Instructions for the task: Each line containing the word "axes" must be copied from the material below.

Material for this task:
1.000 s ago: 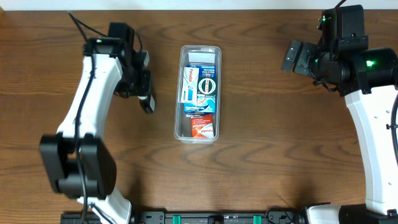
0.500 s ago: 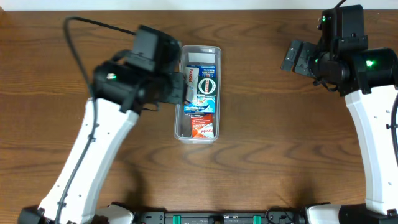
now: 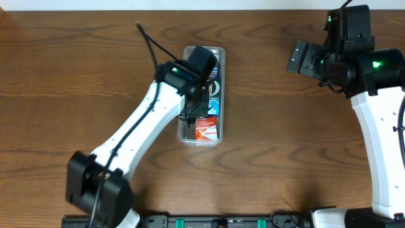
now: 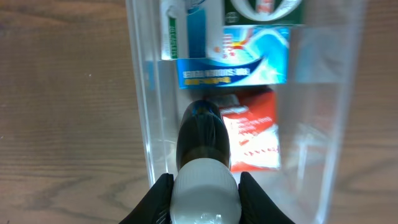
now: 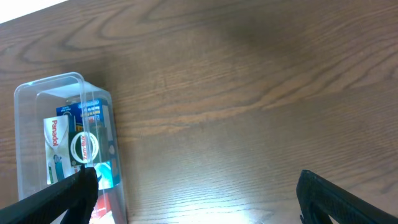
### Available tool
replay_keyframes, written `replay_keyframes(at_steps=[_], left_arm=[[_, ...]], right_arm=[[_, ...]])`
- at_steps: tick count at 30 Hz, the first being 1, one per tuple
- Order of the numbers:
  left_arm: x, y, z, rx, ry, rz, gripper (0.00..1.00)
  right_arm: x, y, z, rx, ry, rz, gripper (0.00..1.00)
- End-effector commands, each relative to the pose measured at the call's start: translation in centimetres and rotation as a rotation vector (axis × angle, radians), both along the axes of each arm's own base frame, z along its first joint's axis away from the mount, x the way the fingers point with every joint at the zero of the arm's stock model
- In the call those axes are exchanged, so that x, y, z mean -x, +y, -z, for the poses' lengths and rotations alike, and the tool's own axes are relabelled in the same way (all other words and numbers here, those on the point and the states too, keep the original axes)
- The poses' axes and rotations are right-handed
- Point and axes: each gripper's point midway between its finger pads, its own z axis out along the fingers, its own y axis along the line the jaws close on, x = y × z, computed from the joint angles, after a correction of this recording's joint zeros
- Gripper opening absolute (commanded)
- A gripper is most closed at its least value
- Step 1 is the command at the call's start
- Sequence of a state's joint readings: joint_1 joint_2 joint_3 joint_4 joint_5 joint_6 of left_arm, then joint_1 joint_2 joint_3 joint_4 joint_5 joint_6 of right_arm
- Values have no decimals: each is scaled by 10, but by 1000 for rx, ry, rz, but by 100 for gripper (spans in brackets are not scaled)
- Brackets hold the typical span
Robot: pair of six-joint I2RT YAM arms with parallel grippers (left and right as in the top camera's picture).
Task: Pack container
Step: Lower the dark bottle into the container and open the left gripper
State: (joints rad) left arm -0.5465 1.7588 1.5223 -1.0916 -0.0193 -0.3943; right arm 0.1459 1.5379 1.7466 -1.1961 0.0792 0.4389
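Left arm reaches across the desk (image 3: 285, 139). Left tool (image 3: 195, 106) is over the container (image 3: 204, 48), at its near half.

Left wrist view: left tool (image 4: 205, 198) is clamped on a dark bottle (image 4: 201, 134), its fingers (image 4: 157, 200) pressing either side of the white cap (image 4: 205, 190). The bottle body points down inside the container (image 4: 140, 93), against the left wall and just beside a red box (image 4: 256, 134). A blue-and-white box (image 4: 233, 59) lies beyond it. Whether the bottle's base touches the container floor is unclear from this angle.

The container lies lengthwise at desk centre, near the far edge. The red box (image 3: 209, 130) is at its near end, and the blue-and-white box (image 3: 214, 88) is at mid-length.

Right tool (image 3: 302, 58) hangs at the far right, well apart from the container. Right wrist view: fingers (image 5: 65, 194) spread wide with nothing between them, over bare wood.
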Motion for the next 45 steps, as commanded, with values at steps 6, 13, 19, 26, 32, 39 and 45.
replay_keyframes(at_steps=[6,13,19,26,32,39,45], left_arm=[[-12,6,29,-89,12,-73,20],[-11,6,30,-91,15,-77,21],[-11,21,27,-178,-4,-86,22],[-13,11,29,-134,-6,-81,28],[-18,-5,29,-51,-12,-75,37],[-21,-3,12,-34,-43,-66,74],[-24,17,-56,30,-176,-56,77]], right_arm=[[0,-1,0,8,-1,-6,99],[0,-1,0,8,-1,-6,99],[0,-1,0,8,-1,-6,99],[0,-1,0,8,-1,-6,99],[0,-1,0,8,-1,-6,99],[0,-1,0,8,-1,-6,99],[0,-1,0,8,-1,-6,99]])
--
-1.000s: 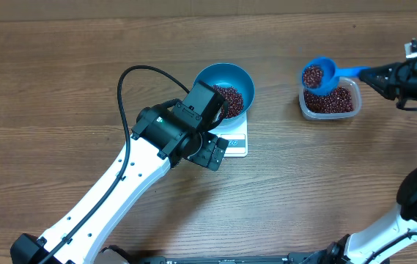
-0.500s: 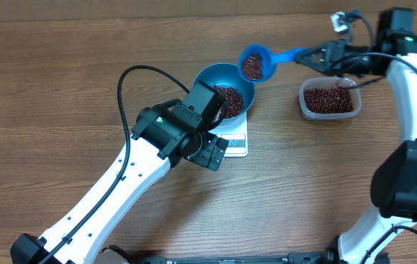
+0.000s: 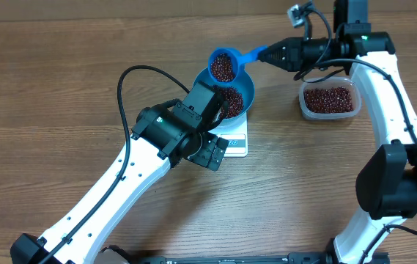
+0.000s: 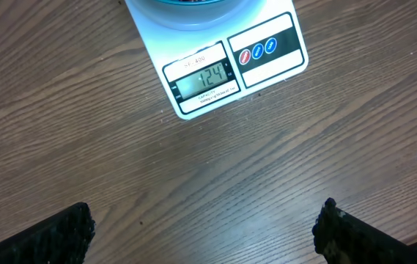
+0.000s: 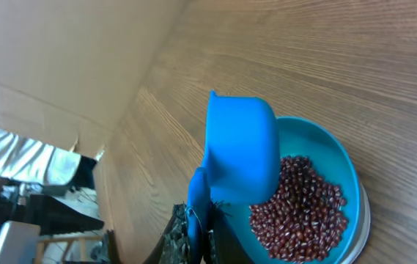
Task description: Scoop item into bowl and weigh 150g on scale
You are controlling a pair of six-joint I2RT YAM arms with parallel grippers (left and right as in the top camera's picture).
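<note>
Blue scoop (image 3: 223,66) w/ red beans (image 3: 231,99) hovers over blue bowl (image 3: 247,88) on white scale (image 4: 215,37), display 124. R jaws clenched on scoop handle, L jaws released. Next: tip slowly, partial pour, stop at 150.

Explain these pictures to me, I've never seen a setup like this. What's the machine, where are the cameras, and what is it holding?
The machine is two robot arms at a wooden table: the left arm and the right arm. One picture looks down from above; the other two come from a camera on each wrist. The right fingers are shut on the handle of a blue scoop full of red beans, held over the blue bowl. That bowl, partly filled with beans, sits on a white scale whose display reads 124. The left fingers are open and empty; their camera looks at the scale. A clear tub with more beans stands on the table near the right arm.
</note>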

Response to the exercise:
- End-effector commands, each relative to the pose measured at the call's start: translation in centimetres and rotation as a rotation vector (axis × angle, radians), both along the axes of each arm's own base frame, z along its first joint's axis away from the mount, x the way the fingers point with every joint at the zero of the arm's stock model
- In the call those axes are exchanged, so that x, y, z mean -x, +y, -z, for the poses' lengths and rotations alike, and the tool's own axes are relabelled in the same way (all other words and numbers here, those on the point and the states too, keep the original axes)
- The poses' axes and rotations are right-handed
- Point and axes: each gripper's point midway between its finger pads, its own z axis out along the fingers, its own y axis along the line the jaws close on, x = y × z, computed from the joint angles, after a correction of this recording's joint zeros

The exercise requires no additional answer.